▶ _WHAT IS REQUIRED_
For the entries that follow, retype exactly the lines from the one containing "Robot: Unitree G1" to the one containing "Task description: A", inclusive, and only those. Images stay out of the copy.

[PROVIDED RECORDS]

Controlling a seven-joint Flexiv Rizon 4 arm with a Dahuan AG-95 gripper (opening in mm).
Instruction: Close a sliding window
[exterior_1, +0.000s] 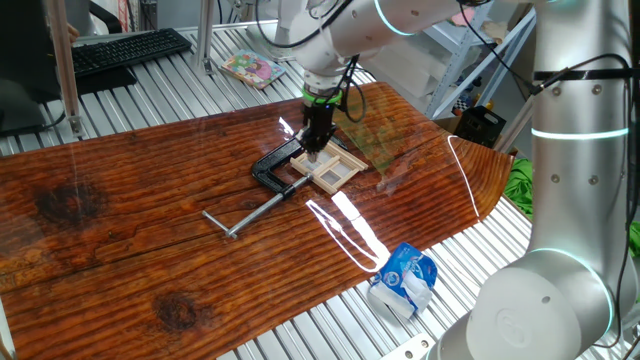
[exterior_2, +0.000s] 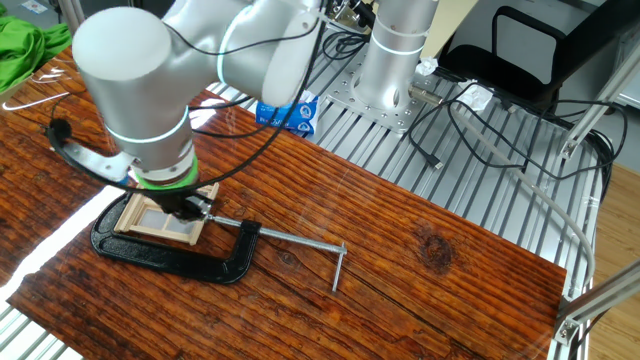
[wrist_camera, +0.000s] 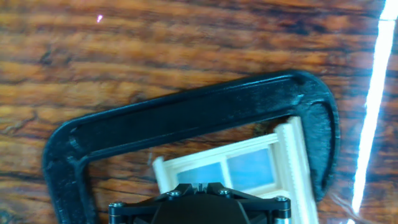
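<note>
The sliding window (exterior_1: 334, 168) is a small tan wooden frame with pale panes, lying flat on the brown wooden board. It is held in the black C-clamp (exterior_1: 270, 168). The gripper (exterior_1: 316, 148) points straight down with its tips on the window's near-left part, fingers together. In the other fixed view the gripper (exterior_2: 188, 207) covers the window's (exterior_2: 160, 218) right end, inside the clamp (exterior_2: 170, 255). In the hand view the fingertips (wrist_camera: 200, 185) are closed over the window (wrist_camera: 249, 163), with the clamp (wrist_camera: 186, 115) arching around it.
The clamp's grey screw rod (exterior_1: 255, 210) sticks out toward the board's front. A blue-white packet (exterior_1: 404, 282) lies off the board's front-right edge. A keyboard (exterior_1: 120, 50) and a colourful booklet (exterior_1: 250, 68) lie at the back. Green cloth (exterior_2: 20, 45) lies beside the board.
</note>
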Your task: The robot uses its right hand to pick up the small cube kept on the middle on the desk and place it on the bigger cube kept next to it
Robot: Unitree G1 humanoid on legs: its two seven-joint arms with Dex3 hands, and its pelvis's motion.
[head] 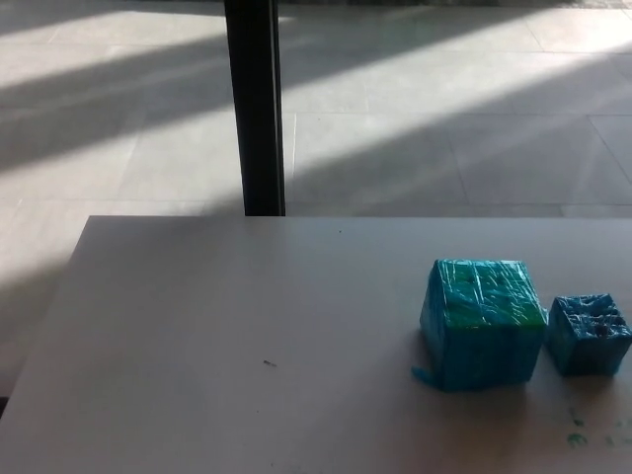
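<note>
A small blue cube wrapped in shiny film rests on the white desk at the right. Just left of it, with a narrow gap between them, stands a bigger blue cube with a green top, also wrapped in film. Neither of my hands shows in the head view.
A dark vertical post rises behind the desk's far edge. Beyond it lies a tiled floor striped with sunlight. A few green specks mark the desk near the front right.
</note>
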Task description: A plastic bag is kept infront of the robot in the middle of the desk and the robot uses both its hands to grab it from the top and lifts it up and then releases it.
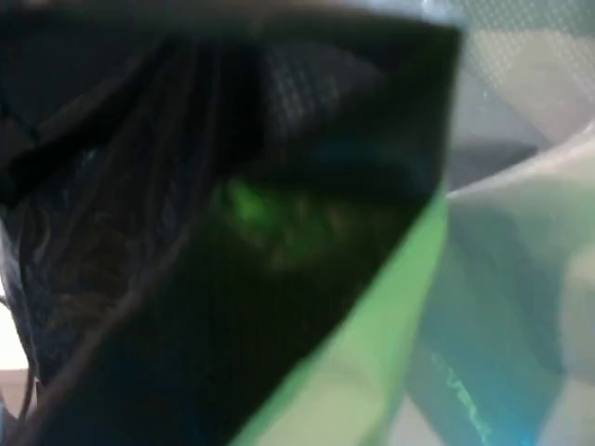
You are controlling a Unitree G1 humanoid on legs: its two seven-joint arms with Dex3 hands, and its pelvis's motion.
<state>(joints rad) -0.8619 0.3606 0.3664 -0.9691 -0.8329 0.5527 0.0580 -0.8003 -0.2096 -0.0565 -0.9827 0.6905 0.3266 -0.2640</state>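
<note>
The plastic bag point(232, 232) fills almost the whole head view, very close to the camera and out of focus. Most of it is dark and glossy, with creases running diagonally. A bright green band point(372, 325) slants from the right middle down to the bottom centre. To its right the bag is pale and translucent, with a teal tint point(502, 307). Neither hand shows; the bag hides whatever lies beneath it.
A pale mesh-like surface point(530, 56) shows at the top right behind the bag. A small strip of light surface point(7, 344) peeks out at the left edge. Everything else is covered.
</note>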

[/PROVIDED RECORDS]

▶ _REPLY_
Robot: Unitree G1 humanoid on legs: its two seven-joint arms with Dex3 hands, and its pelvis's motion.
[head] 
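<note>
A small blue cube wrapped in shiny film rests on the white desk at the right. Just left of it, with a narrow gap between them, stands a bigger blue cube with a green top, also wrapped in film. Neither of my hands shows in the head view.
A dark vertical post rises behind the desk's far edge. Beyond it lies a tiled floor striped with sunlight. A few green specks mark the desk near the front right.
</note>
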Task description: A plastic bag is kept infront of the robot in the middle of the desk and the robot uses both its hands to grab it from the top and lifts it up and then releases it.

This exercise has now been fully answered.